この像は、儀式の中心的役割を担うために墓の礼拝堂に置かれた典型的な像である。現在では上半身しか残っていないが、元々は膝の上に両手を載せた坐像であったと思われる。腰布の中央に彫られたヒロエグリフの碑文の最初の部分には、奉納される供物が記されている。また、像の下の部分には、像の主である被葬者の名前が彫られていたはずである。残念ながら碑文のほとんどは失われているが、丹精な像の作りから、高い地位の人物であったと考えられる。長く装飾の少ない、カツラ、短い髭、微かな口元の笑みといった造作の特徴からトトメス3世の治世の作例であろう。
新王国時代、第18王朝、前1450年頃、テーベ
◆◆2-2-15
ベスエンムウトの供養碑
Funerary stela of Besenmut
供養碑の意味合いは単なる墓標から特別な力をもつ重要な存在へと発展した。ほとんどの供養碑は、墓の礼拝堂に納められ、死者を奉る儀礼の中心となる機能を果たした。古王国時代や中王国時代、多くの供養碑は「偽扉」の形をとった。「偽扉」とは石に描かれた出入り口で、親族や神官が運ぶ供物を受け取るために死者の霊がそこを通って行き来すると信じられていた。その他の多くの供養碑は、上部が丸みを帯びた単純な形をしており、新王国時代以降にテーベの墓に納められたものは、大半が木製であった。

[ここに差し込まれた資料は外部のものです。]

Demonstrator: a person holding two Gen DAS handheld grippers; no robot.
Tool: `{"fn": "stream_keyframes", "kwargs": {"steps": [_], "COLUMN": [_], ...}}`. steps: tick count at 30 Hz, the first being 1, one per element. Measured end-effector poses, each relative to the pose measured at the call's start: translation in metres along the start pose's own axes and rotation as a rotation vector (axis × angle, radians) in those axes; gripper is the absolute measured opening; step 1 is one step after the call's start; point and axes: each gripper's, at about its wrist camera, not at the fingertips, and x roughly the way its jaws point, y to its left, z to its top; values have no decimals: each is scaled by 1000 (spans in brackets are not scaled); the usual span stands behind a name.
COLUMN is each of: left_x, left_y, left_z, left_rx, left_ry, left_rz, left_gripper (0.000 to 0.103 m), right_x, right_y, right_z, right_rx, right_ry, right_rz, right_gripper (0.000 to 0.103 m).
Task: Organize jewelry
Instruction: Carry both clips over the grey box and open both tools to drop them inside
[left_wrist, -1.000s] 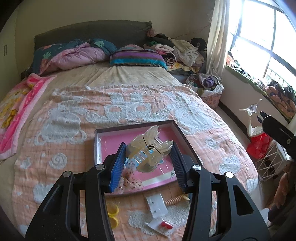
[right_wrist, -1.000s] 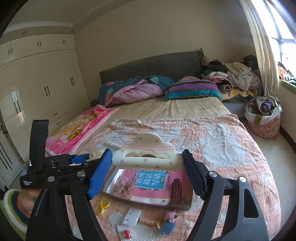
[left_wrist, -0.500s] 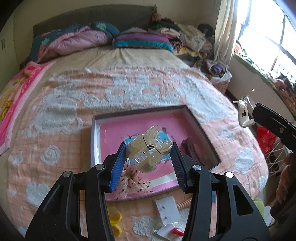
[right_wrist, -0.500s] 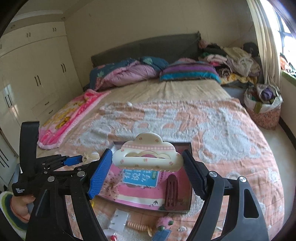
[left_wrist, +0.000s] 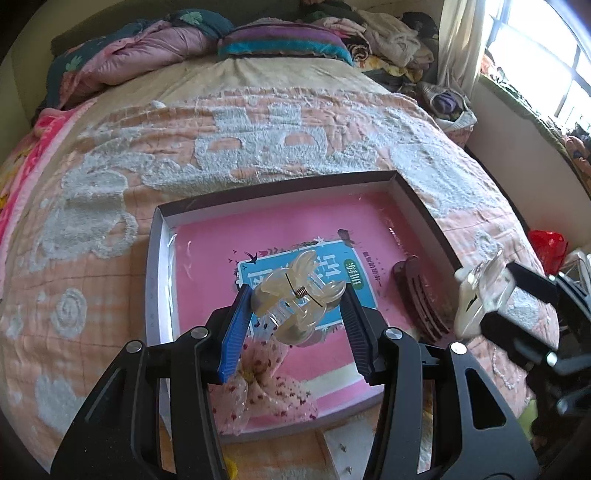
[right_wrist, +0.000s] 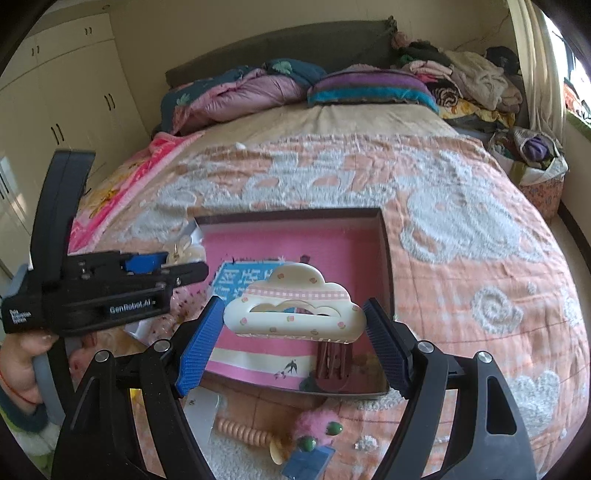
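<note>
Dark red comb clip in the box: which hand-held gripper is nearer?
Right. The right hand-held gripper, holding the cloud clip, hovers almost directly over the dark red comb clip. The left hand-held gripper, holding the clear claw clip, sits further toward the box's middle.

A translucent cream claw clip (left_wrist: 297, 300) is sitting clamped at centre frame of the left wrist view, above the shallow pink-lined tray (left_wrist: 417, 201). A cloud-shaped cream clip (right_wrist: 293, 308) is hanging mid-frame; a maroon clip (right_wrist: 332, 363) is lying in the tray's lower right.

Sunlit bedroom: bed (right_wrist: 369, 122), white wardrobe (right_wrist: 66, 88), window (left_wrist: 546, 62)
</note>
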Motion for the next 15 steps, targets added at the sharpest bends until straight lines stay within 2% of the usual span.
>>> {"fn": "stream_keyframes", "kwargs": {"steps": [6, 11, 15], "left_x": [12, 22, 25], "left_y": [-1, -4, -7], "left_z": [-1, -4, -7], "left_rx": [2, 11, 6], "left_ry": [22, 42, 50], "left_rz": [16, 23, 22], "left_gripper": [40, 40, 40], "right_x": [19, 22, 8], "right_y": [-6, -12, -18], "right_z": [-9, -17, -20], "right_rx": [10, 45, 76], "right_ry": [43, 61, 36], "right_rz": [-9, 17, 32], "right_gripper": [76, 77, 86]}}
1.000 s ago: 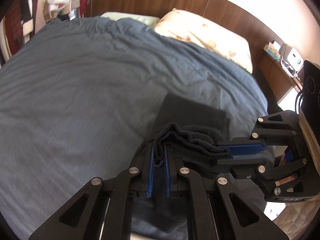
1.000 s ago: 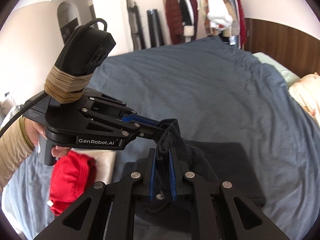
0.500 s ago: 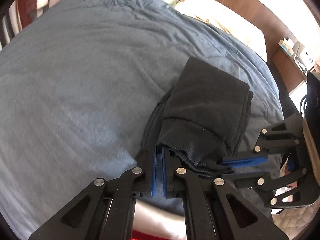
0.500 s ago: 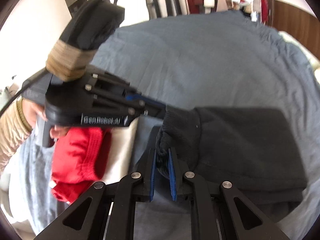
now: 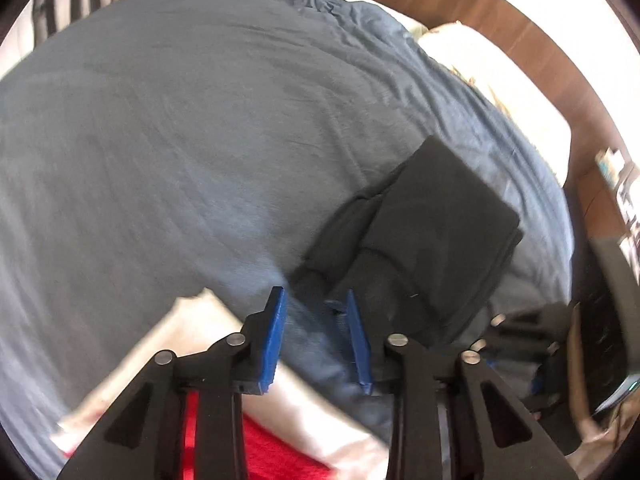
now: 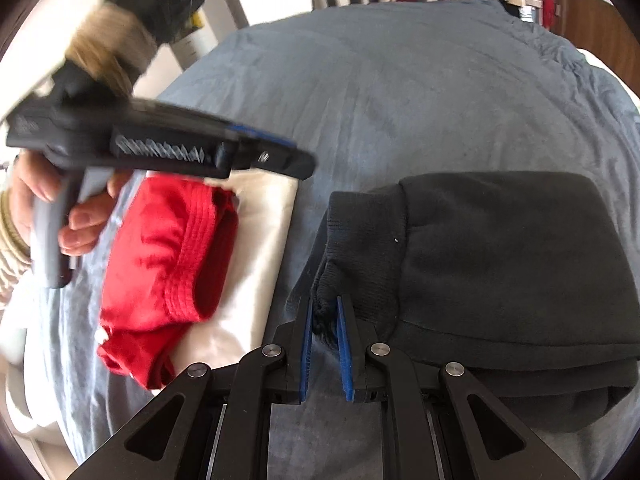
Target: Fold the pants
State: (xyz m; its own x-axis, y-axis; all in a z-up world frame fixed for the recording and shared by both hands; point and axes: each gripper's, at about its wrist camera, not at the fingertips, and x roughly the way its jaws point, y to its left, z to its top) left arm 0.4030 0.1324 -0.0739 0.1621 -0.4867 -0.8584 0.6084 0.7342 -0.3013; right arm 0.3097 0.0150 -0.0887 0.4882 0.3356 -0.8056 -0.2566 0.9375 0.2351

この供養碑にはメンチュウ神官であるベスエンムウトの名前が記されている。有翼の太陽円盤の下には、二つの姿をした太陽神を崇拝するベスエンムウトが描かれている。左は夕べの太陽であるアトゥム神、右は昼の太陽であるラー・ホルアクティ神を表している。図の下の文章には、この二人の神を讃える短い讃歌が含まれている。